◆ Your task:
Here the job is to transcribe the data verbatim while leaving each picture out.

◆ Source data:
- Opening Delimiter -
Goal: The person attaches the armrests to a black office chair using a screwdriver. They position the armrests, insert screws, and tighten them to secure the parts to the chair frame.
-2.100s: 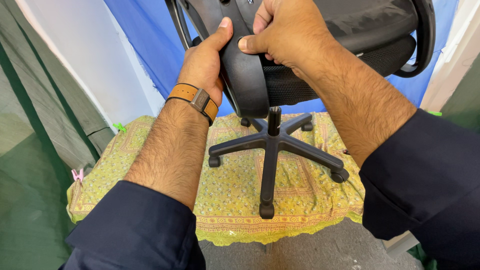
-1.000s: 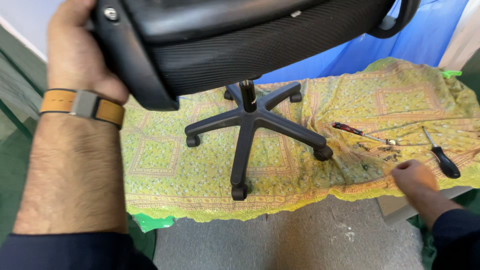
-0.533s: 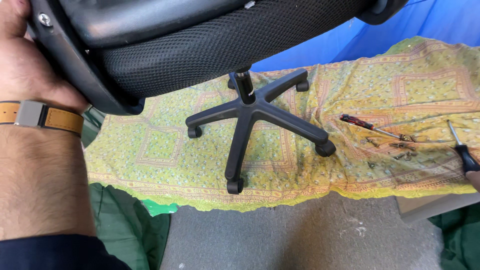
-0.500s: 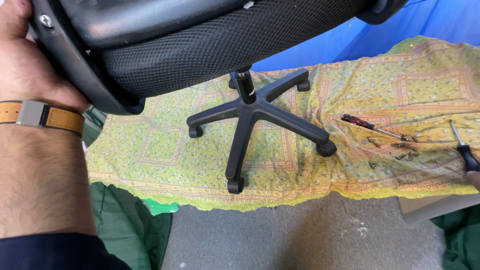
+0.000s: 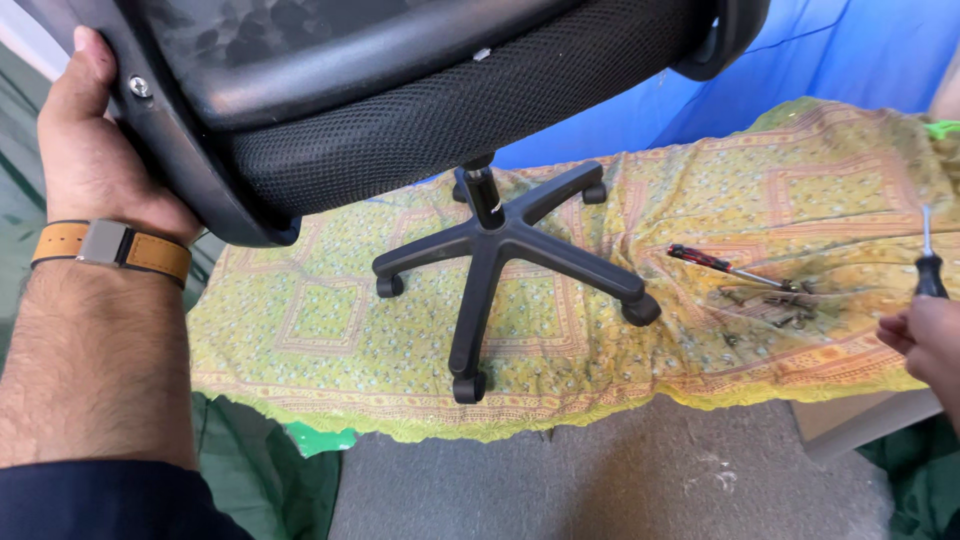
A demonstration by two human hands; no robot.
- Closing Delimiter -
◆ The answer:
Goal: The person attaches the armrests to a black office chair using a screwdriver. They position the armrests, insert screws, and tighten them to secure the parts to the chair frame.
-2.100s: 
-1.000s: 
-0.533s: 
-0.500s: 
+0.000s: 
A demonstration by two human hands; no robot.

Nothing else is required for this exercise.